What is required: Print the data exactly, leaving nothing out.

Available data:
=== Begin Enclosure ===

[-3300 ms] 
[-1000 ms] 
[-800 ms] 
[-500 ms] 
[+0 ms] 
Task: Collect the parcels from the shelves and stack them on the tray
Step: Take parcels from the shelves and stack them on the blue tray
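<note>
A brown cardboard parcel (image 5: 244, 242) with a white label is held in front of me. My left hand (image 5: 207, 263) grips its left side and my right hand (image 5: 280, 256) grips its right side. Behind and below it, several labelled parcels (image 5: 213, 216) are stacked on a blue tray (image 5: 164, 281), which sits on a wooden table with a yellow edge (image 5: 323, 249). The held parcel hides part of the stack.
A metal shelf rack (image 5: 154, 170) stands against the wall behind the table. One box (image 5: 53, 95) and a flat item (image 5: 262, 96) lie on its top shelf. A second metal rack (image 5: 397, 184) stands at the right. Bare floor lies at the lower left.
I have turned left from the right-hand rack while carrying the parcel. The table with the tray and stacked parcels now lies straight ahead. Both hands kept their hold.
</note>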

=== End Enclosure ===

The completed task:
[-3300 ms] 
[-1000 ms] 
[-800 ms] 
[-500 ms] 
[+0 ms] 
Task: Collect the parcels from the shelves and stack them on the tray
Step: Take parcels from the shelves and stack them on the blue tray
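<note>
A brown cardboard parcel (image 5: 244, 242) with a white label is held in front of me. My left hand (image 5: 207, 263) grips its left side and my right hand (image 5: 280, 256) grips its right side. Behind and below it, several labelled parcels (image 5: 213, 216) are stacked on a blue tray (image 5: 164, 281), which sits on a wooden table with a yellow edge (image 5: 323, 249). The held parcel hides part of the stack.
A metal shelf rack (image 5: 154, 170) stands against the wall behind the table. One box (image 5: 53, 95) and a flat item (image 5: 262, 96) lie on its top shelf. A second metal rack (image 5: 397, 184) stands at the right. Bare floor lies at the lower left.
I have turned left from the right-hand rack while carrying the parcel. The table with the tray and stacked parcels now lies straight ahead. Both hands kept their hold.
</note>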

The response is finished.